In 1949 B'nai B'rith purchased the house it had previously been renting for Hillel on University Circle in an area of large homes and fraternities. It became a second center for Jewish life in Charlottesville, working sometimes in tandem with Beth Israel congregation, and sometimes providing a more traditional alternative to the Reform-minded congregation.

Quotas and Restrictions

The growing Jewish student enrollment at the University in the early twentieth century was an issue of concern to some administrators. One survey of the nation's colleges and universities identified Virginia, along with Columbia, Cornell, Yale, and Johns Hopkins, as a school which accepted Jews, but with restrictions as to numbers. At this time many American universities, swamped with applications from the well-educated children of Jewish immigrants, set religious or regional quotas in an attempt to limit numbers. With its Jeffersonian legacy, one might expect UVa to have been a shining exception. But a 1927 Report of the Dean of the College expressed concern over the growing number of Jewish students:

"In my opinion, the University will have to set some limit to the number of Jews to be admitted, giving preference of course to those who are citizens of Virginia."27

New York Jews, in particular, were to be discouraged.

Jewish Faculty

Eighty years after J.J. Sylvester left UVa, the first Jewish faculty were hired in the 1920s.
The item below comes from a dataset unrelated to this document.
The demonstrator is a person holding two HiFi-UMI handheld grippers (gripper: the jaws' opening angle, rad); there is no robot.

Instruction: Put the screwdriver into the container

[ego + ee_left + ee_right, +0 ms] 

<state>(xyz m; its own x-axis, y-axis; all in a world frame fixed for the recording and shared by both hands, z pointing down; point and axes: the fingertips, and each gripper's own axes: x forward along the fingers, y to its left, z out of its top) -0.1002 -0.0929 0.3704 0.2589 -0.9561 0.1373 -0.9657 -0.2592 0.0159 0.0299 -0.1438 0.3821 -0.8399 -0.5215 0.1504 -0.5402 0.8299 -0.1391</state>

Throughout most of the first half of the twentieth century, it appears that only two members of the faculty were Jewish. They were Linwood Lehman, Professor of Latin from 1920 to 1953, and Ben-Zion Linfield, who was appointed Professor of Mathematics in 1927. Linfield was a member of the synagogue and sent his children to school there. They remained on the faculty through the 1950s, when several more Jewish faculty joined them.